Fig. 8 Absorption and emission spectra of RGB antenna 1 (λ_ex = 430 nm) (c ∼ 5 μM) on titration with increasing equivalents of (a) and (b) Co²⁺; (c) and (d) Fe³⁺ perchlorate salts in THF. Initial and final spectra are represented by blue and red colours respectively.
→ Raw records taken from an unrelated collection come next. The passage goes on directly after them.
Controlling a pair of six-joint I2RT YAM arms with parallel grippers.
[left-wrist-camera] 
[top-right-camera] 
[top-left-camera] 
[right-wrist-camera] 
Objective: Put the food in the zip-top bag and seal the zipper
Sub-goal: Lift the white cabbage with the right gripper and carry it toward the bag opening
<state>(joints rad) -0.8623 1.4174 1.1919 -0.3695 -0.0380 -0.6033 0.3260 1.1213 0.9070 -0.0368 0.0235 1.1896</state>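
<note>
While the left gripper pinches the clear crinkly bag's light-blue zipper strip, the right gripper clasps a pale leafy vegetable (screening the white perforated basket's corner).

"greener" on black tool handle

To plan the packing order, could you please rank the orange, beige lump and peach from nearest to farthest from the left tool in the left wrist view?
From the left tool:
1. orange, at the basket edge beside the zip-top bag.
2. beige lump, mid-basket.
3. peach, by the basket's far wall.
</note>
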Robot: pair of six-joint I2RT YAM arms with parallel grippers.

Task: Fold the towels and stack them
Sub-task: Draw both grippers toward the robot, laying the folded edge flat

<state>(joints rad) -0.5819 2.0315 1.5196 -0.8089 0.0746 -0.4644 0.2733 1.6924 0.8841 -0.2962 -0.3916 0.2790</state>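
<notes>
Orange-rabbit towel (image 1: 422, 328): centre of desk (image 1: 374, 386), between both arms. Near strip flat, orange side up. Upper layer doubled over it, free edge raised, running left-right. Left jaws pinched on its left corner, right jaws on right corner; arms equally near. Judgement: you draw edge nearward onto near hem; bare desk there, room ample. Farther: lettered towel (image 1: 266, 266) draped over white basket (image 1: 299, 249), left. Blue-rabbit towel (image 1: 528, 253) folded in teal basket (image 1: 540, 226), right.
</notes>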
Switchable or tunable fluorescent inks

The tunability of spectral properties of model antennae RB 6, GB 12 and final RGB antenna 1 with different stimuli inspired us to utilize these antennae as switchable fluorescent inks.^72–79 Firstly, antenna-poly(methyl methacrylate (PMMA) composites were prepared by dissolving RB 6, GB 12 and RGB 1 (c ∼ 10⁻³ M) and PMMA (1 wt%) in chloroform. Filter paper with text written with RB 6-PMMA composite appeared yellowish green under normal light which on exposure to TFA changed to an olive green colour and comes back to the original colour after ∼5 minutes (Fig. 9a). GB 12-PMMA composite coated on filter paper showed bright orange fluorescence which on exposure to TFA changed to pink and after ∼5 minutes returned to the original colour, while with heat (∼60 °C) it changed to a dull orange colour and the original colour was recovered upon cooling down to room temperature (RT) (Fig. 9b). RGB antenna 1-PMMA composite was used to write text on a filter paper that showed reddish emission which on TFA exposure became very faint and almost invisible to the naked eye and was recovered to the initial colour with time. On heating (∼60 °C) RGB 1-PMMA the initial reddish fluorescence changed to orange and after cooling down to RT it reverted back to the original colour. On dipping the filter paper with text written using RGB 1-PMMA in aqueous Fe³⁺ solution, followed by washing and drying, the fluorescence changed irreversibly from reddish to very pale orange (Fig. 9c). Such fluorescent inks that are responsive to multiple stimuli as demonstrated can potentially serve in anti-counterfeiting applications and technologies.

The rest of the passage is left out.